Lecture: 3 hours
Discussion: 1 hour
Essentials of using relational databases and SQL. Processing data in blocks. Scraping Web pages and using Web services/APIs. Basics of text mining. Interactive data visualization with Web technologies. Computational data workflow and best practices. Statistical methods.
Prerequisite: Course 141A
Students learn the concepts and gain experience in using fundamental technologies for data sciences. They learn to access data from new sources and how to convey results using rich technologies. They also learn to analyze text data in qualitatively different ways. They also see statistical methods not taught in other courses.

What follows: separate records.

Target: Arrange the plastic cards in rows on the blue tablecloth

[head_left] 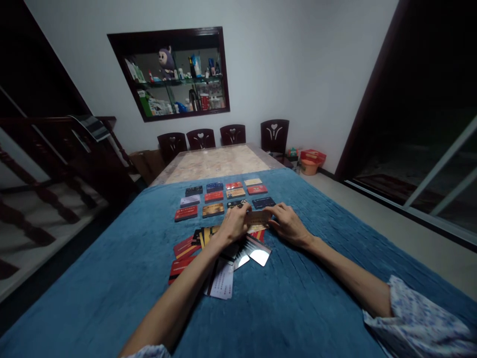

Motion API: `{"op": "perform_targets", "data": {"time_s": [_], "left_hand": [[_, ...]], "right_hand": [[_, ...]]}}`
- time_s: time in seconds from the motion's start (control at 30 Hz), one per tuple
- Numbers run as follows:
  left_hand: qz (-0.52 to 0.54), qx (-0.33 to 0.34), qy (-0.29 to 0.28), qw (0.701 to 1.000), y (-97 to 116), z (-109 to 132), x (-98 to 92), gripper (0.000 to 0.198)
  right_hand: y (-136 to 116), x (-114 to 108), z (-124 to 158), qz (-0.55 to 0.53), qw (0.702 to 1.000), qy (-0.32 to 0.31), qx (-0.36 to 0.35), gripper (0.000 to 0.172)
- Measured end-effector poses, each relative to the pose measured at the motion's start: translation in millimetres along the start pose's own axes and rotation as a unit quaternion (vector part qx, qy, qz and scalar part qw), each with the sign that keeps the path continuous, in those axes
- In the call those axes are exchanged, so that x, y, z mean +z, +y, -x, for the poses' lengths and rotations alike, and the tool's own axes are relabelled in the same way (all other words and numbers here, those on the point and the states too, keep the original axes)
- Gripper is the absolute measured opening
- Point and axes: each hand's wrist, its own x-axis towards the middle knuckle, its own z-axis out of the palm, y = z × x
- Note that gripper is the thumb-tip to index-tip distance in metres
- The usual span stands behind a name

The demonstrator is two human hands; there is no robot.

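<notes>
Both hands meet over a blue cloth and hold a tan card or small stack of cards between them. My left hand pinches its left end, and my right hand grips its right end. Loose cards lie fanned out beneath and around my left forearm, among them red cards, white cards and a silvery card. Beyond my hands, card stacks stand in rows, including a gold stack, a red stack and a dark blue stack.
Past the cloth, the marble tabletop shows, with several dark chairs at its far end. A red bag in an orange tub stands on the floor at the right. A wooden railing runs along the left.
</notes>
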Motion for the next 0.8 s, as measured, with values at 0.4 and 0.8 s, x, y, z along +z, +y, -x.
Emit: {"op": "perform_targets", "data": {"time_s": [0.4, 0.8], "left_hand": [[-0.064, 0.015, -0.005, 0.998, 4.1, 3.3, 4.3, 0.021], [-0.024, 0.000, 0.010, 1.000, 12.9, 5.0, -2.3, 0.029]], "right_hand": [[-8.1, -3.5, -2.4, 0.037, 0.995, -0.084, 0.028, 0.050], [-5.1, 0.6, -3.7, 0.100, 0.995, -0.009, 0.002, 0.051]]}}
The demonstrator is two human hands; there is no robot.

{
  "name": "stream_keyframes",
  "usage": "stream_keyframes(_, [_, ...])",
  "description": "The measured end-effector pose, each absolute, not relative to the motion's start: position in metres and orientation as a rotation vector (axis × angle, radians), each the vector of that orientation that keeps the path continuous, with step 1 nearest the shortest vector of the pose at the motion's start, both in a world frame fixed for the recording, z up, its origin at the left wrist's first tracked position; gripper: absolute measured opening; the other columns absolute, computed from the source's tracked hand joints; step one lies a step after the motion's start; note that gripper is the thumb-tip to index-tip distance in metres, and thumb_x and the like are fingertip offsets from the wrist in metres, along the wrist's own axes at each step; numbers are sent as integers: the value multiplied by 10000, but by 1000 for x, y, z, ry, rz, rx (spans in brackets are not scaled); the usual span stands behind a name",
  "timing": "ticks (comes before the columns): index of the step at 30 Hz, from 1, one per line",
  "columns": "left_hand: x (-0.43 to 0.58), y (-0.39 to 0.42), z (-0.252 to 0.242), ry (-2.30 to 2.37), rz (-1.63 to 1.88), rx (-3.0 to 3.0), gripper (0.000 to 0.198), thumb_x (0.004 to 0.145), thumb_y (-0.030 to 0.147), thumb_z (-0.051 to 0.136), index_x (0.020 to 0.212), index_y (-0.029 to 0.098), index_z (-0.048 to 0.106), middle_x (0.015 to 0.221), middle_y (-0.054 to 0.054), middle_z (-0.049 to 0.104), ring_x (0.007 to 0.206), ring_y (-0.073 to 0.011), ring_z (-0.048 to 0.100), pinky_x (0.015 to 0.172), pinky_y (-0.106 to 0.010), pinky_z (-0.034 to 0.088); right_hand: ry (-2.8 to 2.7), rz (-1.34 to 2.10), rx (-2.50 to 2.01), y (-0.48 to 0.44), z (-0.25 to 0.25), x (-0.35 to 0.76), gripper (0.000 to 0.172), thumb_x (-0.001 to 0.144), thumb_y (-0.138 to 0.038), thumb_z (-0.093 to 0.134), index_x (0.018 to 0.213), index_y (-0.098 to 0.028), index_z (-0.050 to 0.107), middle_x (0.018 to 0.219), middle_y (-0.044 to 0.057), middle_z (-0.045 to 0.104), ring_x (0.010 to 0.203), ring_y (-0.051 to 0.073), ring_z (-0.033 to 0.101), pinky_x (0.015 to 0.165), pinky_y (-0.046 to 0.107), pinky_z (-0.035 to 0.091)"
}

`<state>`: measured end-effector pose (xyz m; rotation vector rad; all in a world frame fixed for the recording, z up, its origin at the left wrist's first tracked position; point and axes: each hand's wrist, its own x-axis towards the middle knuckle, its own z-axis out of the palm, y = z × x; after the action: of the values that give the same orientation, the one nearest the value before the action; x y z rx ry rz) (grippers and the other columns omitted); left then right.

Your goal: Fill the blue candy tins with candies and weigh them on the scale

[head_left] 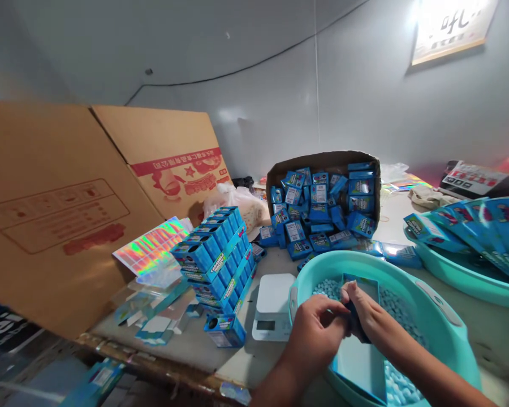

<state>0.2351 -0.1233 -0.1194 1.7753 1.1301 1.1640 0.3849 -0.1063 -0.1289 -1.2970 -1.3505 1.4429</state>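
Note:
Both my hands meet above a turquoise basin (462, 345). My right hand (367, 311) is wrapped round a small blue box (358, 325), which looks dark and is mostly hidden by the fingers. At its near side my left hand (322, 322) pinches the same box with thumb and fingertips. Light blue candies (401, 387) cover the bottom of the basin. Among them, under my hands, lies an open carton tray (360, 364) with a white inside and blue edges.
Left of the basin are a white scale (275, 299), a single blue box (224, 330) and stacked display boxes (214, 254). Behind, a tipped carton (322, 161) spills blue boxes. Another turquoise basin (470, 277) holds flat blue packaging. A large cardboard box (46, 226) stands left.

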Motion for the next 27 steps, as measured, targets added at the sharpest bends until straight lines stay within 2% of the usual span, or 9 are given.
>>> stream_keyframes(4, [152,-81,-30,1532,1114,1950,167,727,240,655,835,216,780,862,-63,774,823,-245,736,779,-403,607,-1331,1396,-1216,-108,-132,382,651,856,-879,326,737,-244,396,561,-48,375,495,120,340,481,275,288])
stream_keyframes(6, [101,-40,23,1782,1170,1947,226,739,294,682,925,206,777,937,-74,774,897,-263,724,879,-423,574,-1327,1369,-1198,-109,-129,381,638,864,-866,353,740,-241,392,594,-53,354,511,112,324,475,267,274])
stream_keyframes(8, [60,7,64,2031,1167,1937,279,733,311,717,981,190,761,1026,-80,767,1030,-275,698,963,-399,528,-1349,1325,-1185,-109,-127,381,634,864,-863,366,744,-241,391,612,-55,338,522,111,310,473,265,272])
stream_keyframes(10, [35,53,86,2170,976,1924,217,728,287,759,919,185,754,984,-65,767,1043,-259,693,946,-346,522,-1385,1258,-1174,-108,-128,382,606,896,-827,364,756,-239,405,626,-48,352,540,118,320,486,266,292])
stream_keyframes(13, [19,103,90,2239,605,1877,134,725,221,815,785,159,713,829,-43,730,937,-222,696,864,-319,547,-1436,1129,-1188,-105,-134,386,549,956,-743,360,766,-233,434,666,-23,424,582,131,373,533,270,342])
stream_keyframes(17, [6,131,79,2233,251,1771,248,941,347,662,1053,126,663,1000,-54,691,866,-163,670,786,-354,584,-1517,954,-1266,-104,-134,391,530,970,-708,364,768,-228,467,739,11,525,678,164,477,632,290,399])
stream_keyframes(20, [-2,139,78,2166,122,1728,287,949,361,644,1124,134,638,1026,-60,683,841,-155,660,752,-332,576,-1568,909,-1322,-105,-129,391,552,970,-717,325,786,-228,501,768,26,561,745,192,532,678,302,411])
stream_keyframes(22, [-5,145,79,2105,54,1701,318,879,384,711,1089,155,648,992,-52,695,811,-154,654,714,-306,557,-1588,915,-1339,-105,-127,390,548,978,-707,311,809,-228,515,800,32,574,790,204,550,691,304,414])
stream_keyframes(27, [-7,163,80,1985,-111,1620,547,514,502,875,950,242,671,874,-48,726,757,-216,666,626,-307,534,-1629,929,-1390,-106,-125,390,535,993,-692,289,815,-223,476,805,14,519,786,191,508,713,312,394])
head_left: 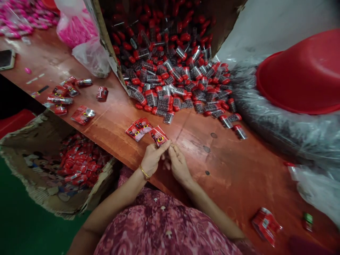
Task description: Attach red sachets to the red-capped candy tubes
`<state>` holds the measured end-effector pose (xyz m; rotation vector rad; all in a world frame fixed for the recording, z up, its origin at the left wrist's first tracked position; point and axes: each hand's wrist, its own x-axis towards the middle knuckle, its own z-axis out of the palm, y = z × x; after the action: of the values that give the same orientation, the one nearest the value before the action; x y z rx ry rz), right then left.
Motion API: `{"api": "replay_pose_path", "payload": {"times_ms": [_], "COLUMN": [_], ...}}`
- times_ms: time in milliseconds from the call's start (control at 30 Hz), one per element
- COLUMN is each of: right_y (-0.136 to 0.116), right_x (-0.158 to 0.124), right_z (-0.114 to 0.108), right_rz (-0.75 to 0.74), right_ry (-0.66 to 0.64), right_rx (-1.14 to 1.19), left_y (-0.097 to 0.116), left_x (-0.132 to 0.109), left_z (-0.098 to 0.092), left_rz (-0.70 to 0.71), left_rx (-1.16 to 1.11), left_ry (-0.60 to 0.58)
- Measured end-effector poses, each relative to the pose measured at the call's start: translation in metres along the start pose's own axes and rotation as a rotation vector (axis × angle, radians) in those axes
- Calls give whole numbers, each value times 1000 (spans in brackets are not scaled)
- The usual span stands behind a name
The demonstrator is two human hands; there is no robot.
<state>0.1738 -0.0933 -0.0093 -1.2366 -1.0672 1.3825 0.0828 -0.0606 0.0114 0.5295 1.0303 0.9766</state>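
Observation:
My left hand [151, 159] is closed, its thumb pressed on the lower edge of a small flat red printed packet [159, 135]. My right hand [178, 163] meets it at the packet's near corner, thumb and fingers pinched together; what lies between those fingertips is hidden. Just left of the held packet, a few more flat red packets [135, 131] overlap on the table. Beyond my hands spreads a large heap of clear tubes with red caps [170, 95], dark inside, spilling from a cardboard box [110, 53] tipped on its side.
Filled red packets [83, 115] lie on the table [212, 205] to the left. Below the edge stands a carton [21, 177] of red packets. A red tub [300, 71] sits on a bulging plastic bag [265, 117] at right. Pink items in bags [77, 32] occupy the far left.

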Motion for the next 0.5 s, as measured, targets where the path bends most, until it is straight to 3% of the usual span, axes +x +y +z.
{"api": "replay_pose_path", "payload": {"times_ms": [100, 333, 433, 500], "right_y": [-3, 6, -9, -30], "right_x": [-3, 9, 35, 68], "right_z": [-6, -13, -34, -63], "right_rz": [15, -81, -299, -454], "right_ry": [-70, 21, 5, 133], "right_rx": [61, -144, -557, -899], "left_y": [3, 5, 22, 40], "left_x": [-1, -2, -7, -15], "left_z": [-2, 4, -21, -54], "left_rz": [37, -91, -166, -157], "left_rx": [-53, -78, -27, 42], "left_ry": [32, -90, -13, 118]}}
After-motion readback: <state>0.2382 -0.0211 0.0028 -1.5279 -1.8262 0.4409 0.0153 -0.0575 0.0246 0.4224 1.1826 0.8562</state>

Summary of course contents:
This course focuses on fundamental concepts of data technologies that are widely used in data analysis. Students will work with the important technologies used to manage and access data both from traditional databases and Web APIs. They will learn to publish results in rich, interactive visualizations via modern Web technologies. Students are introduced to the important ideas of text mining and natural language processing and how to analyze textual data. The course also explores how to develop statistical software and tools for project management and reproducibility. We emphasize the rich ideas underlying these topics, along with gaining practical experience and reasoning about when to use the different technologies. Students will develop an understanding of the important data technologies, how to use these for data analysis, and how to learn about new technologies as they emerge. Understanding the key concepts of existing important technologies gives students the necessary foundation for life-long self-learning of emerging technologies.
- Introduction to Data Technologies, Murrell
- XML and Web Technologies for Data Sciences with R, Nolan and Temple Lang
- Interactive Data Visualization for the Web, Murray
The topics in this course overlap with the more specialized courses ECS 163 and ECS 165A/B. A key difference between this course and those is a) we focus on practical use of these technologies, rather than a deep understanding of them or implementing them, and accordingly b) we cover the material in 2 weeks rather than 10 weeks. The relational database component shares concepts with ECS 165A & B but covers only 1/5th of the material. The visualization component is a much briefer and differently focused treatment of material in ECS 163.
First offered Winter 2017.